Your answer should consist of the lines in the following data that contain "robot".

BEGIN Data for this exercise

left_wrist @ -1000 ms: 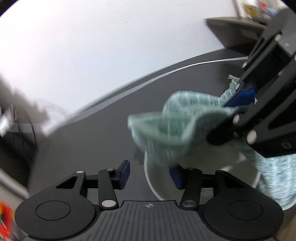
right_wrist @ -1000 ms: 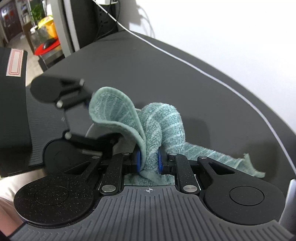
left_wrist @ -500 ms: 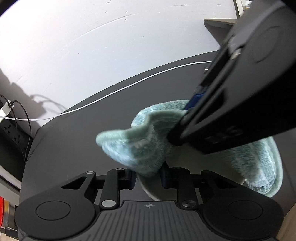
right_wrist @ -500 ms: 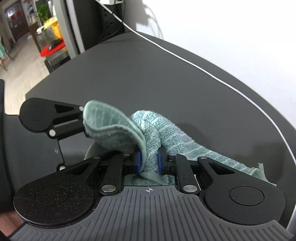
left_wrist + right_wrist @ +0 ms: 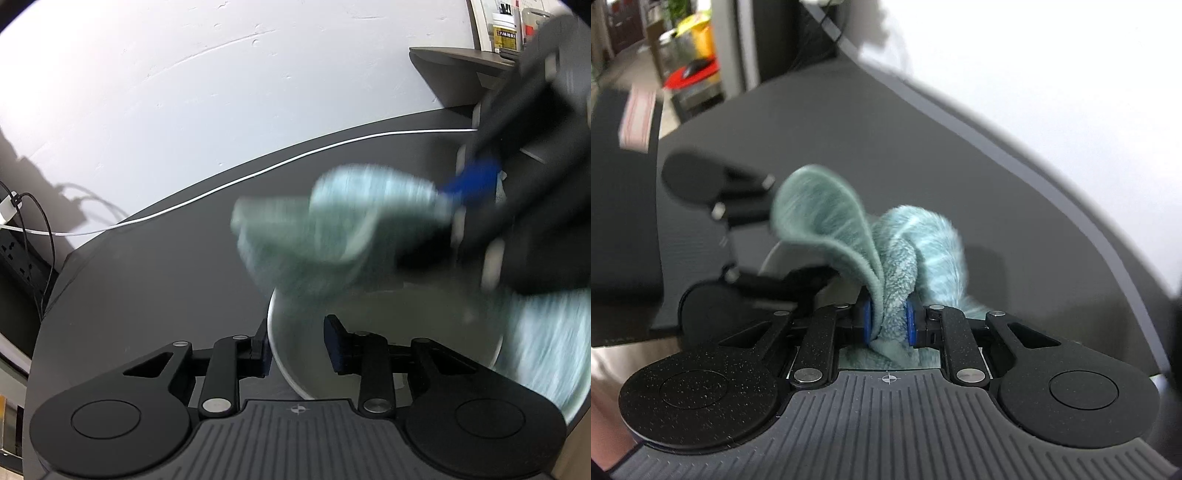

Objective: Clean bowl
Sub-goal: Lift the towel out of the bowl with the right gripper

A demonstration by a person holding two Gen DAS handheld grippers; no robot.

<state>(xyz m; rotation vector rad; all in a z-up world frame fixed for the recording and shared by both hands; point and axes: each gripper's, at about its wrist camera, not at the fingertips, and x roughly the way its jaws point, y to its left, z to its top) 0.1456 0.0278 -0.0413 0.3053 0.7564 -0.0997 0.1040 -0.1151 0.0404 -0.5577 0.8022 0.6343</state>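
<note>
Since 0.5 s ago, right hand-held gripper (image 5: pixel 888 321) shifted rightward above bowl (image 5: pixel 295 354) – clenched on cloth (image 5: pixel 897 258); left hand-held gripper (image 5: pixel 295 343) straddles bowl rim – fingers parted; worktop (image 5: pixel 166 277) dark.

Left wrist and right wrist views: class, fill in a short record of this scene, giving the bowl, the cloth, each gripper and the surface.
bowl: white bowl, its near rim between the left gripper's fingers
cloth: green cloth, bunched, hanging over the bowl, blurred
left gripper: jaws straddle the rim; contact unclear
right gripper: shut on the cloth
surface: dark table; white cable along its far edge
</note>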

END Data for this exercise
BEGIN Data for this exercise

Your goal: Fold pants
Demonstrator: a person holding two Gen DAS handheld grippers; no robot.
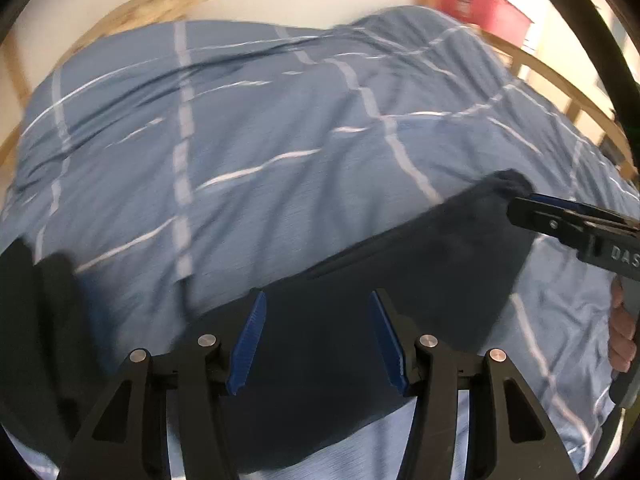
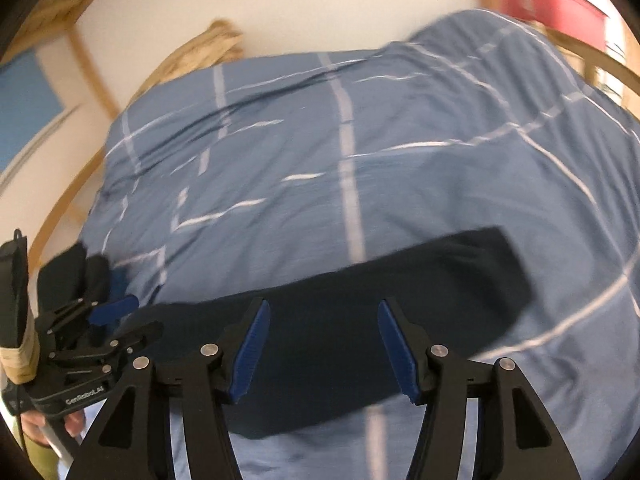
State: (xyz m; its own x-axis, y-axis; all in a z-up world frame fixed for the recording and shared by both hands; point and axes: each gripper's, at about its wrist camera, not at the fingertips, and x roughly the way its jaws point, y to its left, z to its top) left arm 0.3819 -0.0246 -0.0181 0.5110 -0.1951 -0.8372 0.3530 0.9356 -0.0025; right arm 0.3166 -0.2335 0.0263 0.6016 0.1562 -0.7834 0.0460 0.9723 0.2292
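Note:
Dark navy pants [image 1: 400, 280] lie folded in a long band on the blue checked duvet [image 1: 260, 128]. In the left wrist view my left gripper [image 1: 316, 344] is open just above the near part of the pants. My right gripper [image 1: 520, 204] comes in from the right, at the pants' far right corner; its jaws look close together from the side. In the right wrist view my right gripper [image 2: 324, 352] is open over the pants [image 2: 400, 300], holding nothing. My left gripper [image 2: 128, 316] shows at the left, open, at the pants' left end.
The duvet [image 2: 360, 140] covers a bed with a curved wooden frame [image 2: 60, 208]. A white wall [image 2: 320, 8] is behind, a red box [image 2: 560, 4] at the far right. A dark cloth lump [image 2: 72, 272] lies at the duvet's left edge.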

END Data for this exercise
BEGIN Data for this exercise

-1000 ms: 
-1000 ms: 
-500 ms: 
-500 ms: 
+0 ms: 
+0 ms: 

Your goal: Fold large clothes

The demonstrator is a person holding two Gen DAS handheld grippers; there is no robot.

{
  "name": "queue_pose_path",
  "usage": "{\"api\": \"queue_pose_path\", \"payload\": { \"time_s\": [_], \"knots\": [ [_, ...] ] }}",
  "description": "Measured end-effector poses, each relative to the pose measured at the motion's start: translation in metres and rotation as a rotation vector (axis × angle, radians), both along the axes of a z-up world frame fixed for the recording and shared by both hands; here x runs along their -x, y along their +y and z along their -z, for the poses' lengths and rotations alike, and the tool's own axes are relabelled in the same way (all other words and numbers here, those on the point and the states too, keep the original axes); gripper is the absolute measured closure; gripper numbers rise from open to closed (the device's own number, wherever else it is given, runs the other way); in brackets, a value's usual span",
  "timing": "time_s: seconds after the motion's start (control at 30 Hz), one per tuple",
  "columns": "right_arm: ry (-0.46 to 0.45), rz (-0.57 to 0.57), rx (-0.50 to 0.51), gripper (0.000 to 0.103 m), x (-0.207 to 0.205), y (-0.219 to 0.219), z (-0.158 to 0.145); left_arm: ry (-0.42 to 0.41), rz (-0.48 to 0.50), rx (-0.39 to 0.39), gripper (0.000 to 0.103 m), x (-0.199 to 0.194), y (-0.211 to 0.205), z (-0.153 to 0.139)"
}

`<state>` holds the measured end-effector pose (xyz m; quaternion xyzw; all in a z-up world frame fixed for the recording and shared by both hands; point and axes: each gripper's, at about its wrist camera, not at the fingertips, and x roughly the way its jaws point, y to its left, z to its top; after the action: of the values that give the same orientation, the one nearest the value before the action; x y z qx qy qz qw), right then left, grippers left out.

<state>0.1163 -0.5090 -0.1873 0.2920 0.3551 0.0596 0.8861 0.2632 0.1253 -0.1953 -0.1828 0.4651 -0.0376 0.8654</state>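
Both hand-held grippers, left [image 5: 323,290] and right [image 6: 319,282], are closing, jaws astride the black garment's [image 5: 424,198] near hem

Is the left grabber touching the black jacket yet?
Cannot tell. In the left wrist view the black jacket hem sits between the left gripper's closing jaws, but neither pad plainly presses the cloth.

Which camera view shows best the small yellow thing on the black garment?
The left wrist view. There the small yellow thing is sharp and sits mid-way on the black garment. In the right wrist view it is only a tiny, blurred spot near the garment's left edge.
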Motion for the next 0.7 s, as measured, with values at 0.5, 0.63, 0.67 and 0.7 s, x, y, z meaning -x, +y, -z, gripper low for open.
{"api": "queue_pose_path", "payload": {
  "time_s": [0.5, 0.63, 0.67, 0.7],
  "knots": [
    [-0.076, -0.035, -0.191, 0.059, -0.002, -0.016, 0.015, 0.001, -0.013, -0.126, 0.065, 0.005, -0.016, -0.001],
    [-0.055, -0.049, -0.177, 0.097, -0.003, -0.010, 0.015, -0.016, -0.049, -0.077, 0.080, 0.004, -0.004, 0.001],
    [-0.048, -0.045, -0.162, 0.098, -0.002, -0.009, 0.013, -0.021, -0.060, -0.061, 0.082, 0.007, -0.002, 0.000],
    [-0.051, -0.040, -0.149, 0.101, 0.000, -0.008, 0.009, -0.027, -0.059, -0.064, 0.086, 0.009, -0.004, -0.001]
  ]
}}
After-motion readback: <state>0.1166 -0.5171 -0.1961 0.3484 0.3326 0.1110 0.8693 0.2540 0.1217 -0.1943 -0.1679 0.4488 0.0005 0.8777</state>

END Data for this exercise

* Result of this exercise
A demonstration by a person holding two Gen DAS handheld grippers; no robot.
Demonstrator: a person holding two Gen DAS handheld grippers; no robot.
The demonstrator is a person holding two Gen DAS handheld grippers; there is no robot.

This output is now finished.